● **What you need to do**:
When you reach the line that contains "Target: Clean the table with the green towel", set down that line and every one after it through the end of the records, exactly as written and with no pictures.

═════ Data under study ═════

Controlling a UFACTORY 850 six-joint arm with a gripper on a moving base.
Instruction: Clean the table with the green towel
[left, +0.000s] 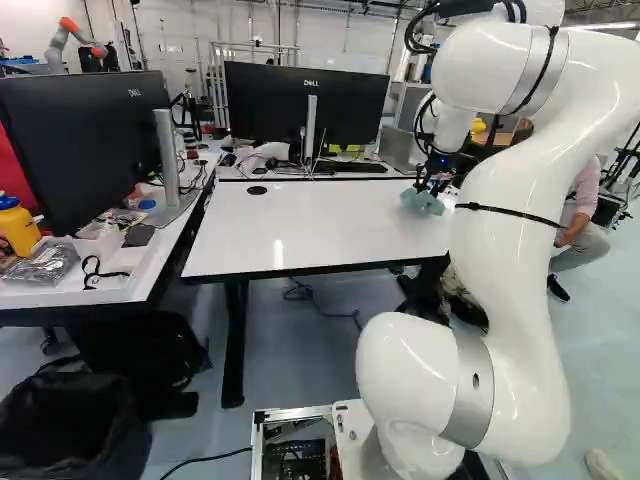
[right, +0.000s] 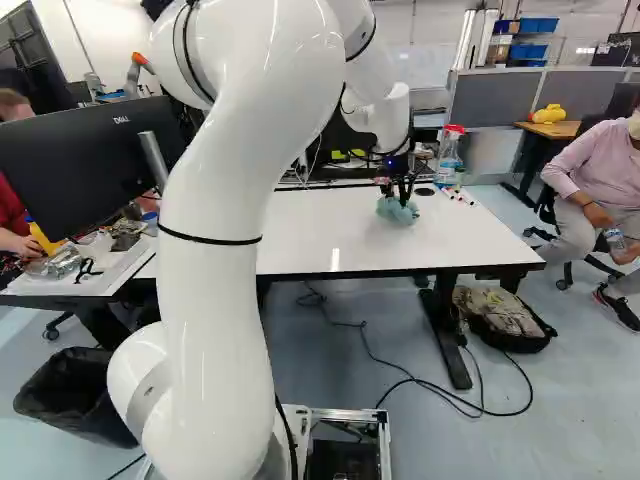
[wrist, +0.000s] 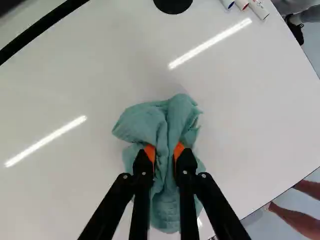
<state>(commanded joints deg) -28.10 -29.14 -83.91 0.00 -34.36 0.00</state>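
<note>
Wrist view: the gripper (right: 398, 194) pinches the towel (wrist: 162, 125) (all bunched up), apparently touching the white table (wrist: 240, 110).

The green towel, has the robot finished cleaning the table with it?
Grabbing looks done: the pincer is shut on the bunched towel. The wiping may be under way: the towel is at or just above the white table. I can't tell which parts are wiped. Probably left: any unwiped tabletop, then letting go of the gripped towel.
</note>
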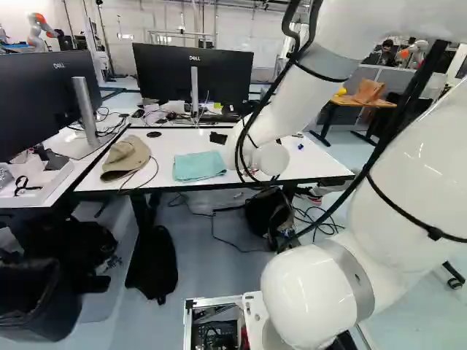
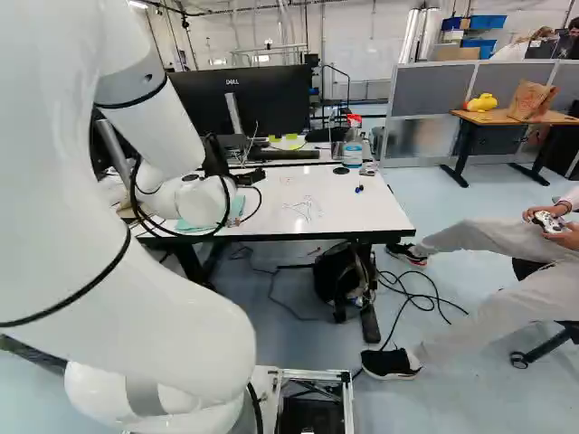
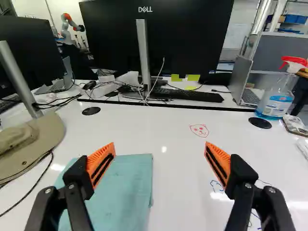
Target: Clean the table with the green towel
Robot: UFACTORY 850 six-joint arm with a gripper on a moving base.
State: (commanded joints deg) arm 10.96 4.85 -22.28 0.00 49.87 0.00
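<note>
Towel (image 3: 125, 192): lying on the white table (image 1: 325, 164), with its near part running out of the wrist view. In the left base view it is resting between the cap (image 3: 45, 132) and the arm (image 2: 136, 217). A thin black cable (image 3: 36, 185) is winding across the tabletop between cap and towel.

Gripper (image 2: 217, 158): holding nothing, its two orange-padded fingers standing widely spread. In the wrist view, the finger nearer the cap is overlapping the towel; whether it is touching the cloth cannot be told. The other finger is pointing over bare tabletop near blue scribbles (image 3: 216, 186).

Markings: a small red drawing (image 3: 199, 130) is showing ahead of the gripper, between the towel and the spray bottle (image 3: 276, 102). The bottle is standing upright beside a dark round table insert (image 3: 260, 122), and a phone (image 3: 294, 124) is lying near it.

Background: a monitor (image 1: 193, 73) is standing beyond the table's far edge, and a keyboard (image 3: 192, 95) is lying by it.
</note>
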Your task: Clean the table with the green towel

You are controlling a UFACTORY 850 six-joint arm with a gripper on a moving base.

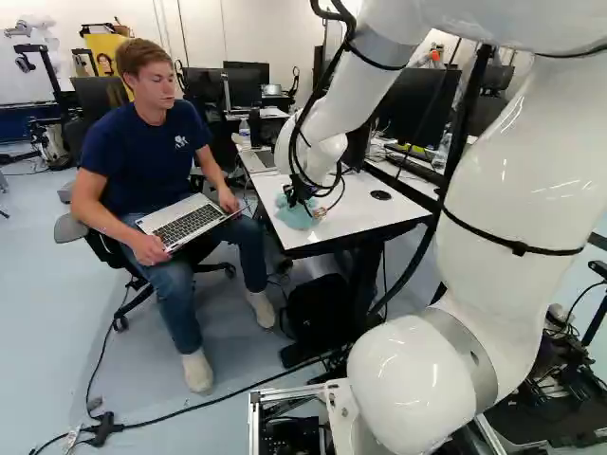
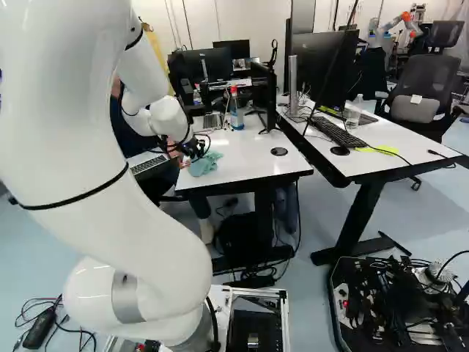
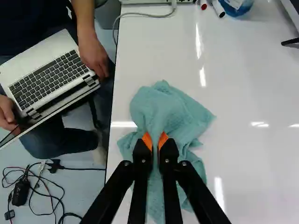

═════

● **Answer for this exercise**:
Target: Clean the table with the green towel
Robot: UFACTORY 850 six-joint arm with a gripper on a moving base.
State: (commanded joints deg) arm 10.96 4.85 -22.28 0.00 49.87 0.00
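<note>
Towel (image 3: 125, 192): lying on the white table (image 1: 325, 164), with its near part running out of the wrist view. In the left base view it is resting between the cap (image 3: 45, 132) and the arm (image 2: 136, 217). A thin black cable (image 3: 36, 185) is winding across the tabletop between cap and towel.

Gripper (image 2: 217, 158): holding nothing, its two orange-padded fingers standing widely spread. In the wrist view, the finger nearer the cap is overlapping the towel; whether it is touching the cloth cannot be told. The other finger is pointing over bare tabletop near blue scribbles (image 3: 216, 186).

Markings: a small red drawing (image 3: 199, 130) is showing ahead of the gripper, between the towel and the spray bottle (image 3: 276, 102). The bottle is standing upright beside a dark round table insert (image 3: 260, 122), and a phone (image 3: 294, 124) is lying near it.

Background: a monitor (image 1: 193, 73) is standing beyond the table's far edge, and a keyboard (image 3: 192, 95) is lying by it.
</note>
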Your task: Clean the table with the green towel

You are controlling a UFACTORY 850 six-joint arm with a gripper on a moving base.

With that, the output is complete.